■ YOUR INSTRUCTIONS
Which lines below contain the word "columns"? Copy each of them.

■ INFORMATION PROVIDED
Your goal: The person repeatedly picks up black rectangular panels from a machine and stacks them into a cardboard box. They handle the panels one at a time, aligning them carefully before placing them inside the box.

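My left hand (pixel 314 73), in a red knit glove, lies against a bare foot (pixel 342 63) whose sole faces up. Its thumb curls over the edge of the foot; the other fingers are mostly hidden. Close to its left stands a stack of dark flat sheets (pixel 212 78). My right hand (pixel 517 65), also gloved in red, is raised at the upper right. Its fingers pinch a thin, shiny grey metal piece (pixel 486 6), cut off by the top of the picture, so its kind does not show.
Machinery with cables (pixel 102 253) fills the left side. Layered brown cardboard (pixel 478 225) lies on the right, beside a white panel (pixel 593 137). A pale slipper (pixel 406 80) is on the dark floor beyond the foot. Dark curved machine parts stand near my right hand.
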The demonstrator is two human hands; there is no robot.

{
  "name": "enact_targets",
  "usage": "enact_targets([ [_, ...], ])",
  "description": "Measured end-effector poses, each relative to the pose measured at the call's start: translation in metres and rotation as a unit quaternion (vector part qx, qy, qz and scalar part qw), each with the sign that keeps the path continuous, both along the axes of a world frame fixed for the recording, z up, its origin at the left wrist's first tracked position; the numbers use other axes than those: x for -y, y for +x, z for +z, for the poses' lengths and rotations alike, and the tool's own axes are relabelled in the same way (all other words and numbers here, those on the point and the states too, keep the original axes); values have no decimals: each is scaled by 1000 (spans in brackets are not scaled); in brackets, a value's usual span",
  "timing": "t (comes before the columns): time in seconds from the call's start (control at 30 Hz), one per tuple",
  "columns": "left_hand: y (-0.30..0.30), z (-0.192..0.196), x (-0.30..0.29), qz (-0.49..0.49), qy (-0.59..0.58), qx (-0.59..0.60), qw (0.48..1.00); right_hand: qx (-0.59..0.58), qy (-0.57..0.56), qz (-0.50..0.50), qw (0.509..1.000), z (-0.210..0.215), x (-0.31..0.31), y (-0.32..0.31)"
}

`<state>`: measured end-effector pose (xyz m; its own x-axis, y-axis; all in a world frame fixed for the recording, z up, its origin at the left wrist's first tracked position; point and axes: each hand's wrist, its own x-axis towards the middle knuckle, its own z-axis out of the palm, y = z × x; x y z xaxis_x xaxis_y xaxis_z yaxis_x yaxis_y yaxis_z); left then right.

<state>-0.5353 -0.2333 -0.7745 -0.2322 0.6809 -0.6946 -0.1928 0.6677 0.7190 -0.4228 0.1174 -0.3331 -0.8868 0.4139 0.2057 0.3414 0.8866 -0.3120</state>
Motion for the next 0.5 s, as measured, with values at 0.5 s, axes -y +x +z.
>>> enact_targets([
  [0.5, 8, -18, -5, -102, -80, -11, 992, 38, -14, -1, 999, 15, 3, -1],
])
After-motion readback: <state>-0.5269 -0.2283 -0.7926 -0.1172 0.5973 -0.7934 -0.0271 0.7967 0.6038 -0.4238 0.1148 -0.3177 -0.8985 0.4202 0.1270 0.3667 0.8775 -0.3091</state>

■ EXERCISE RESPONSE
  "timing": "t (comes before the columns): time in seconds from the call's start (control at 30 Hz), one per tuple",
  "columns": "left_hand: y (-0.30..0.30), z (-0.192..0.196), x (-0.30..0.29), qz (-0.49..0.49), qy (-0.59..0.58), qx (-0.59..0.60), qw (0.48..1.00); right_hand: qx (-0.59..0.58), qy (-0.57..0.56), qz (-0.50..0.50), qw (0.509..1.000), z (-0.210..0.215), x (-0.31..0.31), y (-0.32..0.31)"

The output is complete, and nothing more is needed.